Going somewhere with the express hope of seeing a particular bird is often an invitation to frustration. Birds are unpredictable; they can fly away. An hour after my first giddy runway run, I was tired and cold and overwhelmed by the vastness of the place and the utter futility of trying to find a group of small feathered creatures within it.

“Look by the cricket fields,” my birding friend Gus had advised me. When I finally found a map that showed the cricket fields, I realized they were at the western edge of the airport, close to Flatbush Avenue. I was, by then, at the far eastern edge of the airport, close to Jamaica Bay.

I backtracked and found the cricket fields (or are they “pitches”?), but no horned larks. I jogged on and paused in another barren, larkless field to consider what to do next.

Suddenly: a high-pitched twittering overhead, and 20 or 30 birds came wheeling out of nowhere, swerving and dipping in unison before they disappeared behind a cluster of trees and some fencing.

horned lark

Horned lark sunbathing at Floyd Bennett Field (photo credit: Gus Keri)

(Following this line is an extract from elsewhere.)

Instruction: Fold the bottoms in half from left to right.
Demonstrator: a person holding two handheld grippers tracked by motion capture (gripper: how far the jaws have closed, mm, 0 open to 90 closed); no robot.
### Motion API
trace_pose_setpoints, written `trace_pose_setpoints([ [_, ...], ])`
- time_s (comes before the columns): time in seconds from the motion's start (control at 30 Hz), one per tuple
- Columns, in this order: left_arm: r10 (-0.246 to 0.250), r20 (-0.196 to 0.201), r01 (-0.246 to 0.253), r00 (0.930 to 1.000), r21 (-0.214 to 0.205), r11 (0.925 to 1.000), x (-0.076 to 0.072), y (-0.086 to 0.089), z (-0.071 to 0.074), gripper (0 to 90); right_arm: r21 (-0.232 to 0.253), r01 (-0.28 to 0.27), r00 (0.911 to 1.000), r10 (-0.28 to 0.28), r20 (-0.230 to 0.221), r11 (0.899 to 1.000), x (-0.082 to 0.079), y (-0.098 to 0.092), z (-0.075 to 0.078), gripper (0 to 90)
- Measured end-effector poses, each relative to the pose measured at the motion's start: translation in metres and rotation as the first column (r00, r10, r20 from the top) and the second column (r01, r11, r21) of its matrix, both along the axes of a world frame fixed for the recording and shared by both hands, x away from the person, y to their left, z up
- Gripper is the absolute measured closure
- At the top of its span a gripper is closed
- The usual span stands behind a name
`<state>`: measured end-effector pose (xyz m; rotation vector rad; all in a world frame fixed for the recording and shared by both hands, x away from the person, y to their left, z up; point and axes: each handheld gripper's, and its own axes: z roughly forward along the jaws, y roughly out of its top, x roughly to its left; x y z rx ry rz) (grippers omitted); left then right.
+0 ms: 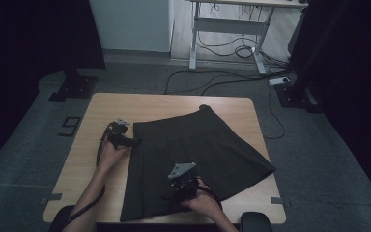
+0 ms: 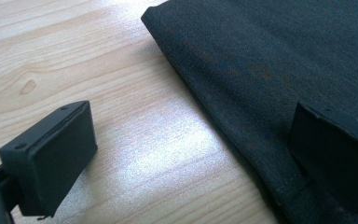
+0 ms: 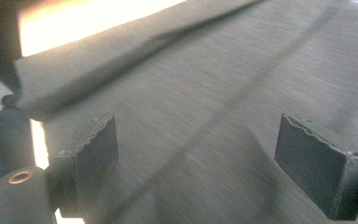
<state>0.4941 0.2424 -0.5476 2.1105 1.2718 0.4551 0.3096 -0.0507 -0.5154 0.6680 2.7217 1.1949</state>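
A dim room with grey carpet surrounds one pale wooden table [image 1: 101, 104], its grain glossy under the light; a white-legged desk [image 1: 229, 24] and loose cables [image 1: 212, 79] sit at the top of the high view. One dark skirt [image 1: 193, 154] lies flat across the table's centre and lower right — matte woven cloth, pleated, flaring toward the near edge. Two grippers work it. The left gripper [image 1: 125, 141], left of centre, rests at the skirt's left edge with jaws wide apart, one over bare wood, one over fabric, clamping nothing. The right gripper [image 1: 174, 195], at lower centre, hovers over the cloth — jaws spread wide, nothing between its grey pads [image 3: 98, 149].
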Motion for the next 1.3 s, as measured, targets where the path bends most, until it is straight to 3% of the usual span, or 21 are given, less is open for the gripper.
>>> trace_pose_setpoints([
  [0.17, 0.000, 0.000, 0.000, 1.0000, 0.000, 1.0000, 0.000, 0.000, 0.000, 0.7, -0.011, -0.099, 0.9951, 0.099, -0.008, 0.995, -0.014, 0.031, -0.003, 13.2],
  [0.23, 0.001, 0.000, -0.001, 1.0000, 0.000, 1.0000, 0.000, 0.000, 0.000, 0.7, -0.012, -0.108, 0.9942, 0.108, -0.008, 0.994, -0.016, 0.034, -0.004, 13.2],
  [0.37, 0.000, 0.000, 0.000, 1.0000, 0.000, 1.0000, 0.000, 0.000, 0.000, 0.7, -0.024, -0.184, 0.9829, 0.183, -0.015, 0.983, -0.028, 0.054, -0.009, 13.1],
  [0.5, 0.001, 0.000, -0.001, 1.0000, 0.000, 1.0000, 0.000, 0.000, 0.000, 0.7, -0.045, -0.217, 0.9762, 0.216, -0.020, 0.975, -0.034, 0.062, -0.013, 12.9],
  [0.63, 0.000, 0.000, 0.000, 1.0000, -0.001, 1.0000, 0.000, 0.000, 0.000, 0.7, -0.101, -0.255, 0.9668, 0.255, -0.012, 0.962, -0.038, 0.070, -0.020, 13.7],
  [0.67, 0.000, 0.000, 0.000, 1.0000, -0.002, 1.0000, 0.000, 0.000, 0.000, 0.7, -0.120, -0.268, 0.9631, 0.269, -0.005, 0.956, -0.039, 0.072, -0.022, 17.1],
  [0.7, 0.000, 0.000, 0.000, 1.0000, -0.002, 1.0000, 0.000, 0.000, 0.000, 0.7, -0.150, -0.273, 0.9591, 0.281, 0.032, 0.950, -0.040, 0.072, -0.023, 21.1],
  [0.77, 0.001, 0.001, -0.001, 1.0000, -0.002, 1.0000, 0.000, 0.000, 0.000, 0.9, -0.166, -0.282, 0.9549, 0.293, 0.047, 0.945, -0.040, 0.072, -0.023, 23.0],
  [0.87, -0.006, 0.008, 0.006, 1.0000, -0.005, 1.0000, -0.001, 0.000, 0.000, 2.4, -0.172, -0.279, 0.9559, 0.290, 0.045, 0.945, -0.039, 0.072, -0.021, 27.6],
  [1.0, -0.032, 0.031, 0.032, 0.9990, -0.018, 0.9993, -0.006, -0.002, 0.001, 15.1, -0.167, -0.235, 0.9681, 0.246, 0.049, 0.958, -0.034, 0.069, -0.018, 51.9],
  [1.03, -0.026, 0.033, 0.027, 0.9991, -0.019, 0.9994, -0.006, -0.003, 0.001, 17.9, -0.163, -0.216, 0.9716, 0.229, 0.061, 0.963, -0.031, 0.066, -0.018, 64.0],
  [1.13, -0.032, 0.042, 0.033, 0.9986, -0.029, 0.9990, -0.008, -0.005, 0.002, 24.5, -0.156, -0.199, 0.9747, 0.212, 0.071, 0.968, -0.029, 0.064, -0.018, 70.9],
  [1.27, -0.066, 0.026, 0.067, 0.9975, -0.041, 0.9969, -0.012, -0.013, 0.006, 52.2, -0.174, -0.181, 0.9772, 0.197, 0.079, 0.968, -0.029, 0.066, -0.017, 74.7],
  [1.3, -0.064, 0.022, 0.065, 0.9977, -0.040, 0.9971, -0.012, -0.014, 0.007, 55.2, -0.176, -0.180, 0.9778, 0.196, 0.075, 0.968, -0.029, 0.067, -0.017, 75.0],
])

I speedwalked over to where they seemed to have been headed (the expanse of dirt and weedy grass pictured at the top of this post), and saw nothing, at first. Then a little bit of movement. Then a lot of movement. I raised my binoculars and edged closer, and there they were, easily 30 of them. They’re pretty birds, with black bibs, rakish black masks, yellow faces and (barely visible in the photo here) two black “horns” on either side of their heads.  I stared at them through the binoculars until a flyover peregrine falcon flushed them and sent them, twittering and swerving and dipping, to another field.

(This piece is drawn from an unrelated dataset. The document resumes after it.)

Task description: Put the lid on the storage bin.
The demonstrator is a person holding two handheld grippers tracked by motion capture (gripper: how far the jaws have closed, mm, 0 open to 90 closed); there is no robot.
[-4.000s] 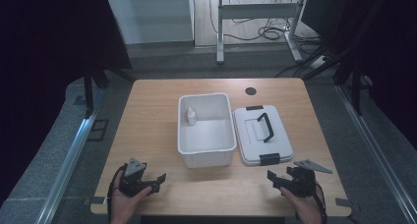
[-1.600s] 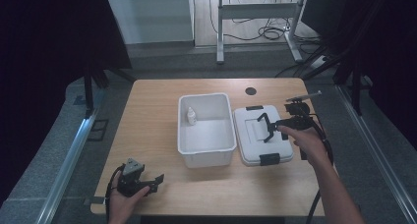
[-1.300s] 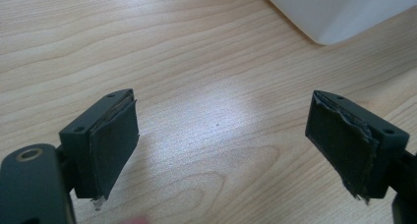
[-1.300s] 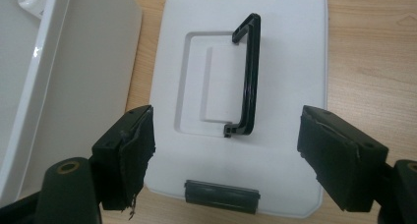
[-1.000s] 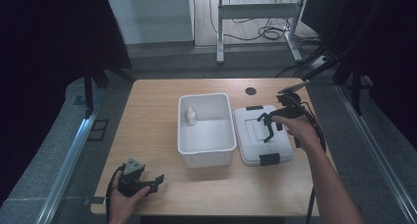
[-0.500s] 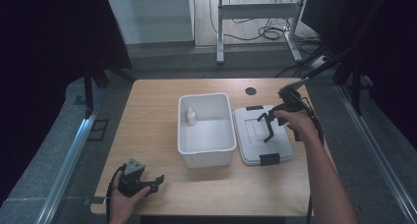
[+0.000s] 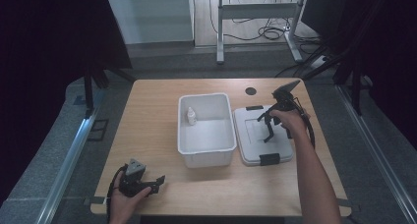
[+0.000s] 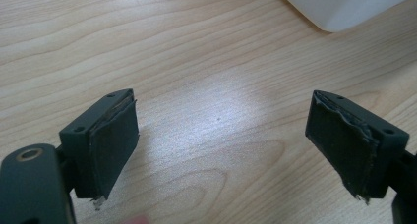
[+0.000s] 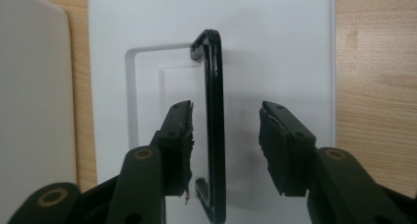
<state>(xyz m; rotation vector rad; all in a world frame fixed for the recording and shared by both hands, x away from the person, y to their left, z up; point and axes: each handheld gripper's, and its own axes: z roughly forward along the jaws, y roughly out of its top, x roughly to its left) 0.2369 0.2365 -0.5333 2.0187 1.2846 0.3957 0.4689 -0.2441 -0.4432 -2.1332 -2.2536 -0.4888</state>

Seeing them brought back memories. Or rather, it brought back a vague sense that I should be remembering something until, by a chain of association, I did. So though I don’t actually remember when or where or how often I saw horned larks as a child, they still remind me of long summer driving trips through the Plains states, of checking the station wagon’s grill each night to see what interesting insects were caught in it, of sleeping in some dusty campground in the little pop-up camper we towed behind us, or as a rare and special treat, checking into a motel with a pool. We saw pronghorn antelope on one of those trips, I remember clearly, big herds of them. Did we see horned larks too? I don’t remember, but . . . I remember.